## [Task requirements]
Reproduce the material below line by line, beginning with its first line and ending with the line that contains "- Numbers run"; leave out pictures.

## [Data below]
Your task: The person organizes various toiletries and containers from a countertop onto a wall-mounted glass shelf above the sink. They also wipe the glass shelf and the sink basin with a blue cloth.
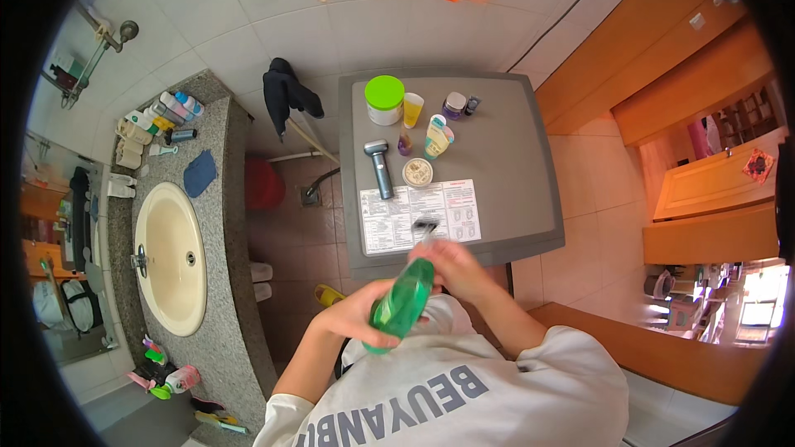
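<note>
My left hand (363, 316) is wrapped around a green plastic bottle (404, 301), tilted in front of my shirt. Around the upper end of the bottle, my right hand (450, 267) closes its fingers at a clear neck or cap. A small dark-headed item (426, 223), blurred, sticks out beyond those fingers; whether it is part of the bottle cannot be told. Just past it, a printed sheet (385, 223) lies on the grey table (509, 167). An electric shaver (380, 171) and a round lidded tin (417, 172) touch or border the sheet's far edge.
Farther back stand a green-lidded jar (384, 99), a yellow tube (413, 110), a purple jar (454, 105), a small purple bottle (405, 144) and pale tubes (438, 139). To the left, a granite counter (230, 248) holds a cream sink (171, 261), a blue cloth (199, 174) and toiletries.
</note>
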The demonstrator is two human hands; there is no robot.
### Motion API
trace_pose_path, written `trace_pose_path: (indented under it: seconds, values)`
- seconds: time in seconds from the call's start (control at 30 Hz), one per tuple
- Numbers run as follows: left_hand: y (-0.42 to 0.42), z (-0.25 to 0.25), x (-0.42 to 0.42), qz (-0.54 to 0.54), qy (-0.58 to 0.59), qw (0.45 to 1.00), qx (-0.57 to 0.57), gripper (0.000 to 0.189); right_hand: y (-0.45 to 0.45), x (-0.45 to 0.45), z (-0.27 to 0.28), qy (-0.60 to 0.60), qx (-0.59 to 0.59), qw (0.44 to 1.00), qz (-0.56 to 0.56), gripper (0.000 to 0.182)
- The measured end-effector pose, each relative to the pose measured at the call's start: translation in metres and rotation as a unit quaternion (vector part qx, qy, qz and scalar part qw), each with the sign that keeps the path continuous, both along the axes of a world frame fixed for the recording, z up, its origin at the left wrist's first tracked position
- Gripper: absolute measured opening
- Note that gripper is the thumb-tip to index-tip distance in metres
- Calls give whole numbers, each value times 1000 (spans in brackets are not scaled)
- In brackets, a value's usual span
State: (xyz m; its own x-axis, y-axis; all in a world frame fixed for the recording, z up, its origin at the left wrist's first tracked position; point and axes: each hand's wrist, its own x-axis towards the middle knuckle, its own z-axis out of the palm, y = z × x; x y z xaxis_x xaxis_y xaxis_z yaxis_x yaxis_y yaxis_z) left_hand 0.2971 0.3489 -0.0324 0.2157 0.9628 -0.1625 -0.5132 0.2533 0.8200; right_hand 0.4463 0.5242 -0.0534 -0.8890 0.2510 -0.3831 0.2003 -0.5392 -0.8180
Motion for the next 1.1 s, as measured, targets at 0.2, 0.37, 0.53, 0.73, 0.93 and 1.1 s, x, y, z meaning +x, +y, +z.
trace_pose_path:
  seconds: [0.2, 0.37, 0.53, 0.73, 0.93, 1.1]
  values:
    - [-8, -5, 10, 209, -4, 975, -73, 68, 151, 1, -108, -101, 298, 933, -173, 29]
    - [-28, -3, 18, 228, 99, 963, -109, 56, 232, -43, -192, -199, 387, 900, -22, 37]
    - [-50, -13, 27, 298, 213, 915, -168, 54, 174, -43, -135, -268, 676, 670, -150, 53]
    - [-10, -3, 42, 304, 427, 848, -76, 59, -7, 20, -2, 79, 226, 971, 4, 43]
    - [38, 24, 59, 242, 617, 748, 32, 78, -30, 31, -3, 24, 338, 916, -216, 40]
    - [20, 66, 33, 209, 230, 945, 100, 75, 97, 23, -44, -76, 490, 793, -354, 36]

## [Task solution]
Your task: The person organizes various toiletries and containers from a countertop onto a wall-mounted glass shelf above the sink. They also wipe the glass shelf and the sink basin with a blue cloth.
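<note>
My left hand (363, 316) is wrapped around a green plastic bottle (404, 301), tilted in front of my shirt. Around the upper end of the bottle, my right hand (450, 267) closes its fingers at a clear neck or cap. A small dark-headed item (426, 223), blurred, sticks out beyond those fingers; whether it is part of the bottle cannot be told. Just past it, a printed sheet (385, 223) lies on the grey table (509, 167). An electric shaver (380, 171) and a round lidded tin (417, 172) touch or border the sheet's far edge.
Farther back stand a green-lidded jar (384, 99), a yellow tube (413, 110), a purple jar (454, 105), a small purple bottle (405, 144) and pale tubes (438, 139). To the left, a granite counter (230, 248) holds a cream sink (171, 261), a blue cloth (199, 174) and toiletries.
</note>
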The demonstrator is two human hands; there is no robot.
### Motion API
trace_pose_path, written `trace_pose_path: (indented under it: seconds, values)`
- seconds: time in seconds from the call's start (control at 30 Hz), one per tuple
- Numbers run as follows: left_hand: y (-0.42 to 0.42), z (-0.25 to 0.25), x (-0.42 to 0.42), qz (-0.54 to 0.54), qy (-0.58 to 0.59), qw (0.45 to 1.00), qx (-0.57 to 0.57), gripper (0.000 to 0.189); right_hand: y (-0.45 to 0.45), x (-0.45 to 0.45), z (-0.27 to 0.28), qy (-0.60 to 0.60), qx (-0.59 to 0.59), qw (0.44 to 1.00), qz (-0.56 to 0.56), gripper (0.000 to 0.182)

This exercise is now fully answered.